IT was confirmed earlier this week that Leeds Rhinos forward Zane Tetevano is set for heart surgery following a stroke whilst at training.
The news took the rugby league fraternity by surprise with Tetevano hoping to get back on the field before the end of the 2023 Super League season.
For the former Penrith Panthers man, he remembers the incident as clear as day.
“I’m feeling good so far and I’m in good spirits now, it’s been a few weeks now and the club has been good helping me through it,” Tetevano told the Leeds Rhinos website.
“I remember everything and how it all started. I was the first one out on the field at training, I had a spring in my step and was ready to crack on with my session.
“It was in the warm-up period where I began to slur my words and missed three plays in a basic drill.
“I remember speaking to a teammate and the response was that I was talking slurred but then I couldn’t feel my tongue and moouth and thats’ when everything started with the episode etc.
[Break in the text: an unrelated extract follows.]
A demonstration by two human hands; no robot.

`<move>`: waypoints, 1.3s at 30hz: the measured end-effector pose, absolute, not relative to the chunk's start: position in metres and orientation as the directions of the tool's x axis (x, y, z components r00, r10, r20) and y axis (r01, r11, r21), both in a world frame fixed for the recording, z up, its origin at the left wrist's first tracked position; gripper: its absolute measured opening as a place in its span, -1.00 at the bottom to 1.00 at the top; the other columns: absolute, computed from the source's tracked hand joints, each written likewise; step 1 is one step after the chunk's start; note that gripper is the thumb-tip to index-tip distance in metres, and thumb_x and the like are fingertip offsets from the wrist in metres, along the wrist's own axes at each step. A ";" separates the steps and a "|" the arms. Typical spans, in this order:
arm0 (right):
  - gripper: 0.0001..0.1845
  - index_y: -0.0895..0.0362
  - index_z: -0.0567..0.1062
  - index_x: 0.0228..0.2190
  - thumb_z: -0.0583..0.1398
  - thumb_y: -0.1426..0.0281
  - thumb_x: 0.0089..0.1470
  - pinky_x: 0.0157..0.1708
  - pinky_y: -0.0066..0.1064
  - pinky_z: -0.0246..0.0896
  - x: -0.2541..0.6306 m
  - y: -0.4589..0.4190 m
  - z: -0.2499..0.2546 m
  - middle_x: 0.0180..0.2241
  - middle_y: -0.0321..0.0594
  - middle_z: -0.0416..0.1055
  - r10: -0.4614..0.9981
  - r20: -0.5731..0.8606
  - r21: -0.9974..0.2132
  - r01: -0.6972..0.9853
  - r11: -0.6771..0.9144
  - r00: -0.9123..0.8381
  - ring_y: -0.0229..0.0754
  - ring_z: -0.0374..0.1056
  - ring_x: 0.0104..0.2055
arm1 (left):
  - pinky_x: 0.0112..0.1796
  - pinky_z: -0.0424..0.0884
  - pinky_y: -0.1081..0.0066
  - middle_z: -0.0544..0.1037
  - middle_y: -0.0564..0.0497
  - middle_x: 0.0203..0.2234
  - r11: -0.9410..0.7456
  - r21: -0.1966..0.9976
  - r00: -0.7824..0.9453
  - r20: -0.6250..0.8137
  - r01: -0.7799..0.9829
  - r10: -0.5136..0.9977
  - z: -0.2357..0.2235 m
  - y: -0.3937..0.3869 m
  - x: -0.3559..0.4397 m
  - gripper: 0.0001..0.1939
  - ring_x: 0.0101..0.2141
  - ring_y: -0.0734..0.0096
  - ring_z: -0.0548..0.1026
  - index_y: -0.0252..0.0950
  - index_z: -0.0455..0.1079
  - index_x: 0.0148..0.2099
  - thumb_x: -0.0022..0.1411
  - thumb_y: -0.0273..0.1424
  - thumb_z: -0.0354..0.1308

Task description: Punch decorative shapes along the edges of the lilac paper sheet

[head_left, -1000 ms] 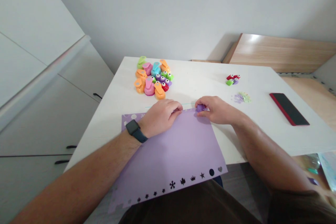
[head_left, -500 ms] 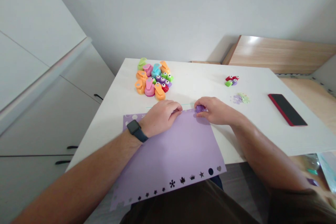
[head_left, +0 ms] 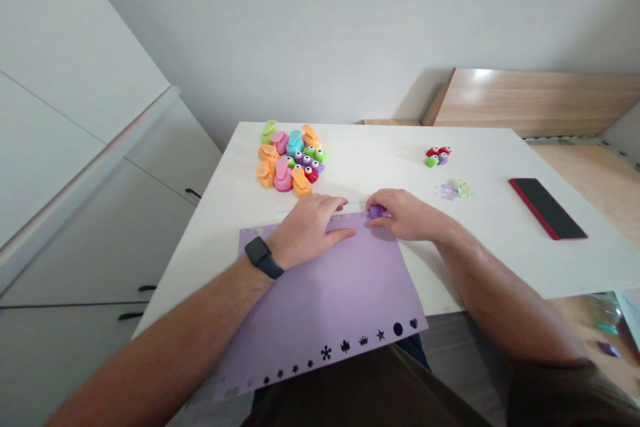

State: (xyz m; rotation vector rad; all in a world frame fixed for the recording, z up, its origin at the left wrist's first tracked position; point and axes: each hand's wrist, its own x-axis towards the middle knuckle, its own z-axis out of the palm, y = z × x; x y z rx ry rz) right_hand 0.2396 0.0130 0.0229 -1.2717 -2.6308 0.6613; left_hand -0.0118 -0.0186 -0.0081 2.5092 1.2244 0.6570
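Note:
A large sheet of purple paper [head_left: 330, 287] lies over the table's front edge, with shapes such as a star, crown, leaf and heart cut along its near edge. Smaller holes run along its far edge. At the far right corner of the sheet, my right hand [head_left: 400, 213] grips a small purple craft punch [head_left: 376, 212] set on the paper's edge. My left hand [head_left: 315, 223], with a dark watch on the wrist, rests over the far edge left of the punch. Its thumb and fingers are apart and hold nothing.
Several colourful craft punches [head_left: 283, 173] stand clustered at the back left of the white table [head_left: 360, 160]. A smaller group of punches [head_left: 438, 155] sits back right, behind paper scraps [head_left: 456, 189]. A black and red flat case [head_left: 547, 208] lies at the right.
My left thumb and fingers have spread from a pinch at the paper's edge. My right hand stays on the purple punch. The view has shifted slightly.

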 end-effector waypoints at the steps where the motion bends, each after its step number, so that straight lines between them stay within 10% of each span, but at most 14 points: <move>1: -0.82 0.16 0.56 -0.23 0.31 0.34 0.12 -0.21 -0.34 0.19 0.240 0.013 0.023 -0.27 -0.14 0.51 0.774 -0.061 -0.451 0.709 0.542 -0.630 -0.13 0.36 -0.25 | 0.05 0.40 0.09 0.58 -0.18 0.01 -0.596 0.434 0.530 0.276 0.675 0.801 -0.007 -0.019 -0.007 -0.38 0.00 0.04 0.52 -0.33 0.34 0.19 0.24 -0.04 0.32; 27: -0.80 0.13 0.48 -0.25 0.24 0.45 0.00 -0.20 -0.31 0.18 0.241 0.014 0.017 -0.23 -0.09 0.52 0.756 -0.023 -0.439 0.686 0.580 -0.654 -0.07 0.38 -0.21 | -0.21 0.44 0.28 0.62 -0.05 -0.24 -0.564 0.618 0.614 0.160 0.548 0.773 -0.005 0.010 0.046 -0.68 -0.21 0.16 0.58 -0.28 0.42 -0.09 0.16 -0.27 0.36; 39: -0.74 0.16 0.54 -0.17 0.26 0.46 0.02 -0.19 -0.34 0.18 0.241 0.011 0.027 -0.21 -0.11 0.54 0.750 -0.035 -0.496 0.663 0.560 -0.660 -0.10 0.40 -0.21 | -0.15 0.46 0.26 0.63 -0.06 -0.17 -0.557 0.618 0.601 0.165 0.555 0.782 -0.001 0.005 0.041 -0.51 -0.17 0.15 0.59 -0.26 0.44 0.01 0.10 -0.16 0.43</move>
“I had the medical staff there and they knew what was going on. The ambulance came and it was quite a fast period.
“We get medically checked every year and I get mine checked quite often. They did the eco bubble test and then with the bubbles going through the veins they found the hole in my heart that I have had since birth.
Tetevano did explain how it was scary, but that he became close to another patient in the stroke ward he was in.
“It was a scary episode, you don’t know what was going on and then you get told you’ve had a stroke. Everyone knows around here that I’m a quite active person so it was a bit of a shock.
“It was an unreal feeling of ‘I can’t be in this position’ but I have come out the right side with LGI and the nurses giving me the medicine from the get go. Recovery was quick.
“I shared a ward and it was hard to ask the question of how their (stroke) episode started. I got close to one of them so it was nice when I got discharged to get him a Rhinos jersey and then I went back to see him the next day.
“Hearing him say he might lose his job, he’s been working on the railways for 43 years, it was emotional. It was a small gift I could give to him to lift his spirits.”